2006年11月30日

Where's the Real Bottleneck in Scientific Computing?

Where's the Real Bottleneck in Scientific Computing?
Scientists would do well to pick up some tools widely used in the software industry
Gregory V. Wilson


When I first started doing computational science in 1986, a new generation of fast, cheap chips had just ushered in the current era of low-cost supercomputers, in which multiple processors work in parallel on a single problem. Suddenly, it seemed as though everyone who took number crunching seriously was rewriting his or her software to take advantage of these new machines. Sure, it hurt—the compilers that translated programs to run on parallel computers were flaky, debugging tools were nonexistent, and thinking about how to solve problems in parallel was often like trying to solve a thousand crossword puzzles at once—but the potential payoff seemed enormous. Many investigators were positive that within a few years, computer modeling would let scientists investigate a whole range of phenomena that were too big, too small, too fast, too slow, too dangerous or too complicated to examine in the lab or to analyze with pencil and paper.

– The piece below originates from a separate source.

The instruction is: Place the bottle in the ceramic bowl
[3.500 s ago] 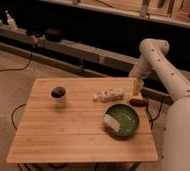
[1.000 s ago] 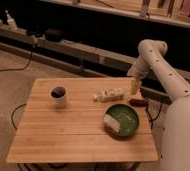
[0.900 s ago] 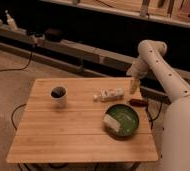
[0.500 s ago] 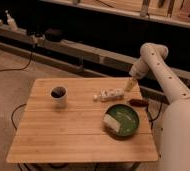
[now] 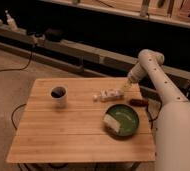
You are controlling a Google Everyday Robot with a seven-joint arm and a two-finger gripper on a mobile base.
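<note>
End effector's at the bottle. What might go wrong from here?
1. The bottle lies on its side, the open end effector at its right end: an off-centre grasp may roll it away.
2. A cream block already sits in the ceramic bowl: the bottle may land on it and tip out.
3. A reddish-brown object lies beside the bowl's far rim: a low carry may knock it.

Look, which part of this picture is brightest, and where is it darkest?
Camera view: the wooden table is warmly lit and is the brightest part, along with the white arm. Camera view: the back wall is darkest. Camera view: the claw hangs in dimmer light at the table's far edge, by the right end of the bottle. No strong glare on the ceramic bowl.
</note>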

But by the mid-1990s, I had a nagging feeling that something was wrong. For every successful simulation of global climate, there were a dozen or more groups struggling just to get their program to run. Their work was never quite ready to showcase at conferences or on the cover of their local supercomputing center's newsletter. Many struggled on for months or years, tweaking and tinkering until their code did something more interesting than grinding to a halt or dividing by zero. For some reason, getting to computational heaven was taking a lot longer than expected.

I therefore started asking scientists how they wrote their programs. The answers were sobering. Whereas a few knew more than most of the commercial software developers I'd worked with, the overwhelming majority were still using ancient text editors like Vi and Notepad, sharing files with colleagues by emailing them around and testing by, well, actually, not testing their programs systematically at all.

I finally asked a friend who was pursuing a doctorate in particle physics why he insisted on doing everything the hard way. Why not use an integrated development environment with a symbolic debugger? Why not write unit tests? Why not use a version-control system? His answer was, "What's a version-control system?"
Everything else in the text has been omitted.